Assigned task ▸
In the entries below, begin at the line that has "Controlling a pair" and stop after the line that has "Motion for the"; output those lines exactly, leaving out pictures.

[Records from a dataset]
══════════════════════════════

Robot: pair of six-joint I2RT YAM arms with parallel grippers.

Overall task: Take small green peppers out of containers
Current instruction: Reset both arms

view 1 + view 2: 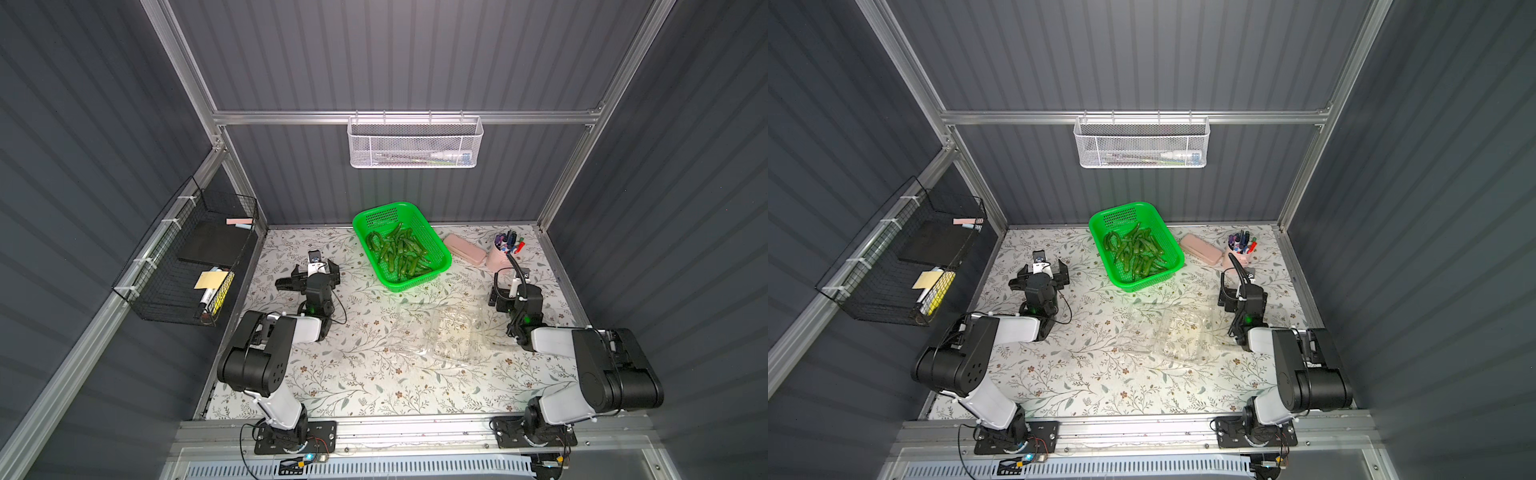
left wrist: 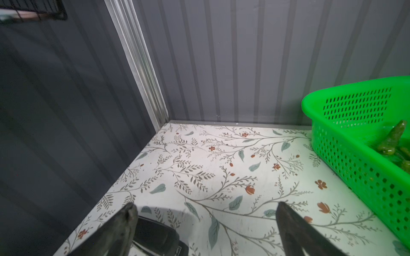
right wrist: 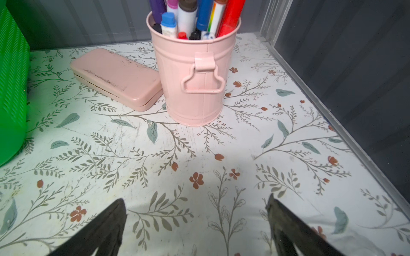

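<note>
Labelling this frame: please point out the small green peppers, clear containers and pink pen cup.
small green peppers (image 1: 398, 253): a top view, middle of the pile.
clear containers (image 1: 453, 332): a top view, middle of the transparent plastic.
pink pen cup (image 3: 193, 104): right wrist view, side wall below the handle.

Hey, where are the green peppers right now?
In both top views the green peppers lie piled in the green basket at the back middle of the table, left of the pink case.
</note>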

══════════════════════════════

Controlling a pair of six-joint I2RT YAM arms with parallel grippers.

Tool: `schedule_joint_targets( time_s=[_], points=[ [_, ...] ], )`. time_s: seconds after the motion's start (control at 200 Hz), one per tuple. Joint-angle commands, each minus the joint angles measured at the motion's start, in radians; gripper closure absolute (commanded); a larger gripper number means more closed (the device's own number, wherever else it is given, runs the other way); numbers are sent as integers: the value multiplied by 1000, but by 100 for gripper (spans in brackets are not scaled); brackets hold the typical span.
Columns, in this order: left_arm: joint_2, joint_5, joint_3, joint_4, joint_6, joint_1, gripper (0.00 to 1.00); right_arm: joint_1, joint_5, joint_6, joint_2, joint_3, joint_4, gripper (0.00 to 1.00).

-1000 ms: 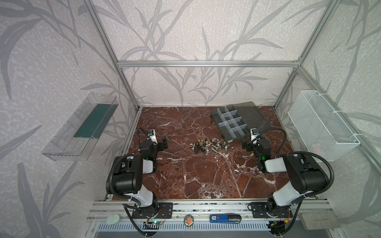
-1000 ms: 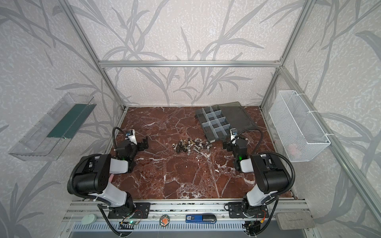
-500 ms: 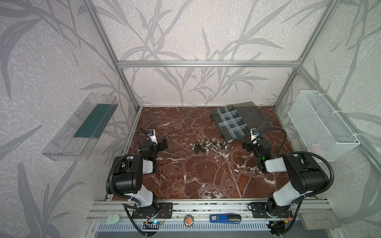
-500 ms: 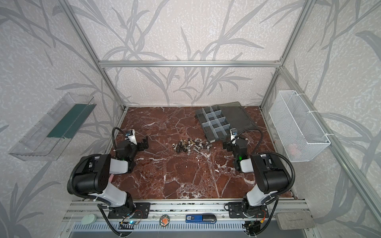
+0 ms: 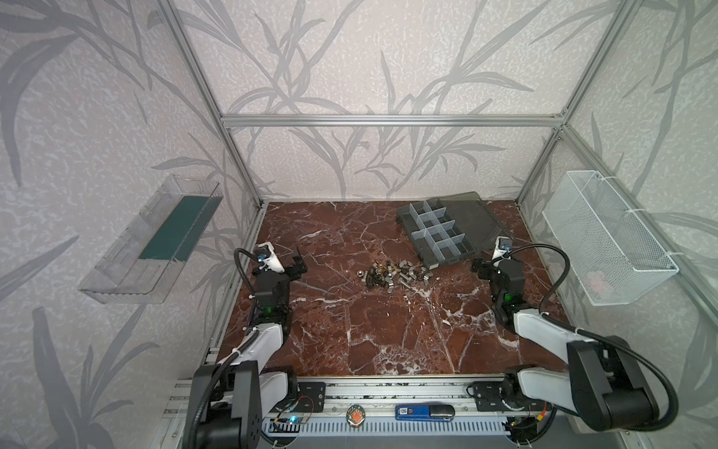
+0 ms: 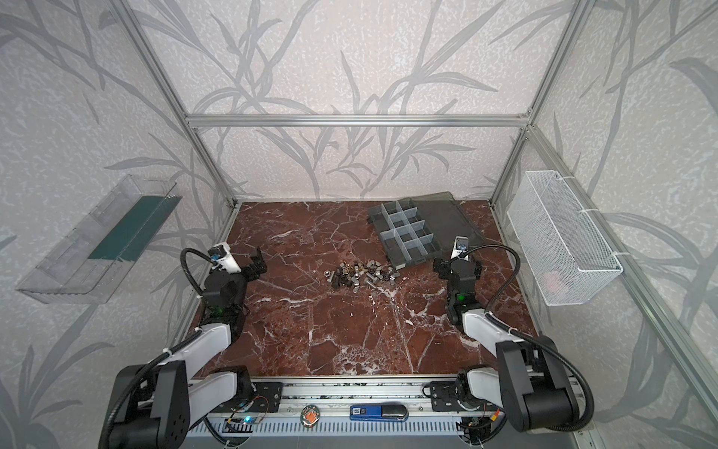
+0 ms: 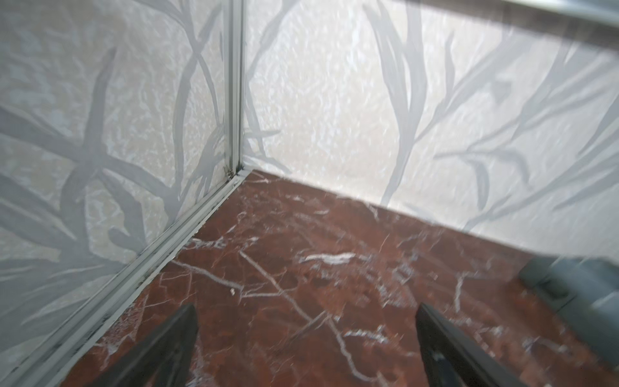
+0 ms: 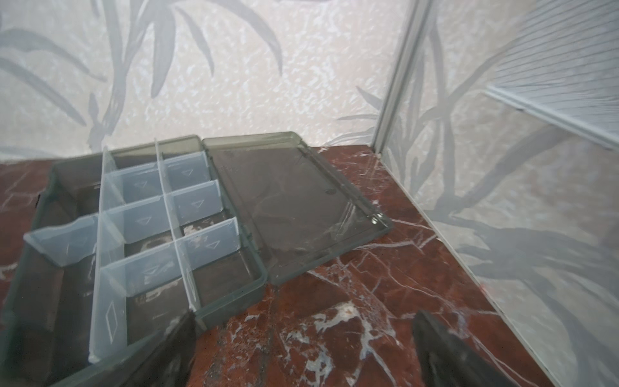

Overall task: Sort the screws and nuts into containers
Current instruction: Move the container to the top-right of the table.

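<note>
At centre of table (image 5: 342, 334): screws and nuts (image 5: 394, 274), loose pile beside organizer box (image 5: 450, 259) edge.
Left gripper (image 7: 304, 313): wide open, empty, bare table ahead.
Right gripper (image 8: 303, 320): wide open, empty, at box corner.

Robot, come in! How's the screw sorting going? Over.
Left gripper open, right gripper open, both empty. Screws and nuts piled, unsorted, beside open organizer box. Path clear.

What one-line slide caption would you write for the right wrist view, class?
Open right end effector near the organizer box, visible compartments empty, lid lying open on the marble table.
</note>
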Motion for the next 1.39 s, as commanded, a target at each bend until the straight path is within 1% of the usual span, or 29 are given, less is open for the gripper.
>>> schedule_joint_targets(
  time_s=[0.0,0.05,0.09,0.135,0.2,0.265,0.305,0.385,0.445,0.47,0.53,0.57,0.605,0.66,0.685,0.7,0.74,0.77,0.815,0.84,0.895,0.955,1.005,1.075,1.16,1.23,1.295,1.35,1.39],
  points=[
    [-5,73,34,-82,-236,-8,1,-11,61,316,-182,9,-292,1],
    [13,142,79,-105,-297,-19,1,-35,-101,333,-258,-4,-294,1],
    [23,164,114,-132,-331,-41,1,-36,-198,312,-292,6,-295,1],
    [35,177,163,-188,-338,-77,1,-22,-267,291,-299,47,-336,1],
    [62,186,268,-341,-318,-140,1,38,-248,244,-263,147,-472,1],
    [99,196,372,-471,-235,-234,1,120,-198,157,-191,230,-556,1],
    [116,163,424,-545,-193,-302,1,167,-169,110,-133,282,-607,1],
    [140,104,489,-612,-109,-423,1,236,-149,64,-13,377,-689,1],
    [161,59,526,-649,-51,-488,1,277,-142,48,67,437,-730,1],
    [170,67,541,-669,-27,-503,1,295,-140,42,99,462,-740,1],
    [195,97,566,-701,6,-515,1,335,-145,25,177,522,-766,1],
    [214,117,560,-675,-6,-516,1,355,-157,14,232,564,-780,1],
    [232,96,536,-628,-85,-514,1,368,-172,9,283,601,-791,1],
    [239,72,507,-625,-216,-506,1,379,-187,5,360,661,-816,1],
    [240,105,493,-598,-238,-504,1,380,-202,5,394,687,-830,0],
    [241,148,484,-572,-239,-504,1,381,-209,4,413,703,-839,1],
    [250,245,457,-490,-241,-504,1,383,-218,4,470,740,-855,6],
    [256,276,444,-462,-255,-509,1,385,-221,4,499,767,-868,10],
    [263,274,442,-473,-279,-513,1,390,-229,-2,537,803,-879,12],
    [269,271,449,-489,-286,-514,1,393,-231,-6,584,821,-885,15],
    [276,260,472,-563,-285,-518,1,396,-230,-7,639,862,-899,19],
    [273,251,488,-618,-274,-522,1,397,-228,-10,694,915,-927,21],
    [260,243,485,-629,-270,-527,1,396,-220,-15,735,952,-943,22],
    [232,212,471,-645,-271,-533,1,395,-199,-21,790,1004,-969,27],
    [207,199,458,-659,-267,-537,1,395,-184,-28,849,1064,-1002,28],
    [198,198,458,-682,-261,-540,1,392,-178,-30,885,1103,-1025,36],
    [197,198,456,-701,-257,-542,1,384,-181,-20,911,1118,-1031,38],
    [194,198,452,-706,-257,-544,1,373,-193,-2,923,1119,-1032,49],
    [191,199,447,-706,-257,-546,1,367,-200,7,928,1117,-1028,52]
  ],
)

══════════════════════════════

Answer to this problem ▸
Controlling a pair of six-joint I2RT YAM arms with parallel grippers.

Tool: `schedule_joint_targets( time_s=[_], points=[ [_, ...] ], )`. time_s: seconds after the motion's start (control at 200 Hz), one per tuple. Joint-angle commands, each minus the joint angles measured at the motion's start, in radians; gripper closure absolute (commanded); a larger gripper number means more closed (the device's own number, wherever else it is given, runs the other way); numbers are sent as integers: the value multiplied by 1000, but by 100 for gripper (spans in brackets are not scaled); brackets hold the typical span.
Columns, in this order: left_arm: joint_2, joint_5, joint_3, joint_4, joint_6, joint_1, gripper (0.00 to 1.00); right_arm: joint_1, joint_5, joint_6, joint_2, joint_3, joint_4, gripper (0.00 to 1.00).

-1000 ms: 
-1000 ms: 
-500 ms: 
-500 ms: 
+0 ms: 
+0 ms: 
+0 ms: 
+0 ms: 

Overall task: Sort the screws and nuts into containers
Current instruction: Move the container to the top-right of the table.

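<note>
At centre of table (image 5: 342, 334): screws and nuts (image 5: 394, 274), loose pile beside organizer box (image 5: 450, 259) edge.
Left gripper (image 7: 304, 313): wide open, empty, bare table ahead.
Right gripper (image 8: 303, 320): wide open, empty, at box corner.

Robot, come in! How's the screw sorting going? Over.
Left gripper open, right gripper open, both empty. Screws and nuts piled, unsorted, beside open organizer box. Path clear.

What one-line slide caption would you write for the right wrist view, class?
Open right end effector near the organizer box, visible compartments empty, lid lying open on the marble table.
</note>
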Motion for the next 1.39 s, as commanded, a target at each bend until the straight path is within 1% of the usual span, or 29 are given, less is open for the gripper.

The output is complete.